Strong Job Gains in February, Despite Declining Labor Demand, Will Likely Add More Confusion to the Already-Confounding Macro Environment
Last week, the Wall Street Journal published a story on the front page entitled “Long-Robust U.S. Labor Market Shows Signs of Cooling” with the subtitle ‘Private-sector readings show job postings receding more than government reports of job openings.’
The article points to data from LinkUp, ZipRecruiter, and Indeed, all of which show a steep and steady decline in job openings since early last year and highlights the sharp contrast to BLS data that shows a far more modest decline.
Posting the chart on LinkedIn, Peter Berezin, Director of Research and Chief Global Strategist at BCA Research said that the chart was “the most important macro chart at the moment.”
In explaining the difference between BLS and private-sector data, the article states, “The reliability of the Labor Department’s job-openings estimates has declined in recent years because fewer businesses have been responding to survey questions, said Paul Calhoun Jr., an economist at the Labor Department. The response rate for the survey fell to 30.6% last September from 56.4% in February 2020. The department increased its sample size in 2019 because of the declining response rates. Private sector postings aren’t as focused on active searches, but the sample sizes are much larger, lending credence to their findings.”
In a subsequent NYT article entitled ‘Peering Through the Fog of Inflation‘, Paul Krugman highlighted the same chart as an example of why things were so confusing at the moment, writing, “A rising number of U.S. businesses just aren’t responding to government surveys, calling those surveys’ reliability into question. Right now, official measures of job openings show an extremely hot labor market, but private-sector measures show significant cooling. Ordinarily, we’d treat the official measures as the gold standard here — but this time … maybe not?”

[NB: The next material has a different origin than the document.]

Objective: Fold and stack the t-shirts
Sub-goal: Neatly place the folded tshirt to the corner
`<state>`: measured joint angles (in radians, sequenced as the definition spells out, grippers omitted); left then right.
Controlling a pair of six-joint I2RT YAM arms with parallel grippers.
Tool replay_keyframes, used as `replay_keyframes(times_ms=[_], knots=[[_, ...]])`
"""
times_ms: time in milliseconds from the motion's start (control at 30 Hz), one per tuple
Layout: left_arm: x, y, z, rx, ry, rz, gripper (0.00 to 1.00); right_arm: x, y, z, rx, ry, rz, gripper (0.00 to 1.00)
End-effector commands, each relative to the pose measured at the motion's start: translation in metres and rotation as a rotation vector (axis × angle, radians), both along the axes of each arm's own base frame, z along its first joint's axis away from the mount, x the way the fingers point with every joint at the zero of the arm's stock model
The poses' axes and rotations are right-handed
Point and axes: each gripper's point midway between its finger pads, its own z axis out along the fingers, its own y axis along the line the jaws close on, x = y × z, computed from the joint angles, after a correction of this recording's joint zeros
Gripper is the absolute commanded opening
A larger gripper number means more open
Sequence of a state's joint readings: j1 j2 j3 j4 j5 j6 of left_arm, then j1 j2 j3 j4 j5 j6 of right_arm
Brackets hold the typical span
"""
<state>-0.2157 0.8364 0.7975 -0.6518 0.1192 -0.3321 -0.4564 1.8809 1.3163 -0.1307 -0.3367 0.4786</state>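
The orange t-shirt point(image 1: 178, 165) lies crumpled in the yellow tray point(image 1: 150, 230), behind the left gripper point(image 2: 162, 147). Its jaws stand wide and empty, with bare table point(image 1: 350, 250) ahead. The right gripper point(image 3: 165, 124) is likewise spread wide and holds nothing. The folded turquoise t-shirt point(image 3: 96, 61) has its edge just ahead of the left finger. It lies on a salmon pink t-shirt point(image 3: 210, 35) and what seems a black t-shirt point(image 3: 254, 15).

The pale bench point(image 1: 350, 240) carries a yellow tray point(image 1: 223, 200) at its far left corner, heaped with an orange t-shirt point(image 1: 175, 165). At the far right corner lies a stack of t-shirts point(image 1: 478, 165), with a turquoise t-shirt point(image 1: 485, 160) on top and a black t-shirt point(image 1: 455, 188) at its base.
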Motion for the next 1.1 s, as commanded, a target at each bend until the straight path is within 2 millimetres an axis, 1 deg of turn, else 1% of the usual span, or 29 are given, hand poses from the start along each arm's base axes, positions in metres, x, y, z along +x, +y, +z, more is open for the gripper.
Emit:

Of course we’d make the case that our data should always be regarded as the gold standard, but in any event, we thoroughly agree with Krugman’s broader case that there is plenty of fog surrounding inflation in general and the labor market in particular. Adding to the confusion, we expect that Friday’s jobs report for February will further confound when jobs numbers come in far higher than expected. As we wrote last week in our non-farm payroll forecast, we are forecasting a net gain of 365,000 jobs in February, nearly double the 203,000 consensus estimate.
Not only is it baffling to most observers how resilient the job market has proven to be in the face of the Fed’s relentless barrage of rate hikes, but it might also seem contradictory that we are forecasting strong job gains despite the steep and steady decline in job openings. The abbreviated explanation is that the bid-ask spread between employers and job candidates has narrowed considerably over the past 24 months as employers have raised wages, the supply of candidates has increased steadily, and labor demand still remains ~20% above pre-pandemic levels.
For anyone interested, we’ll be walking through a longer and more detailed explanation than that, along with other commentary around the job market, during a zoom conversation Digging into the Job Market tomorrow at 3PM CT.
As to the credibility of our forecasts, the quality of our data, and the signal inherent in it, we’d point to our 2022 NFP forecast track-record (see graph).
We hope it holds up similarly as well in 2023.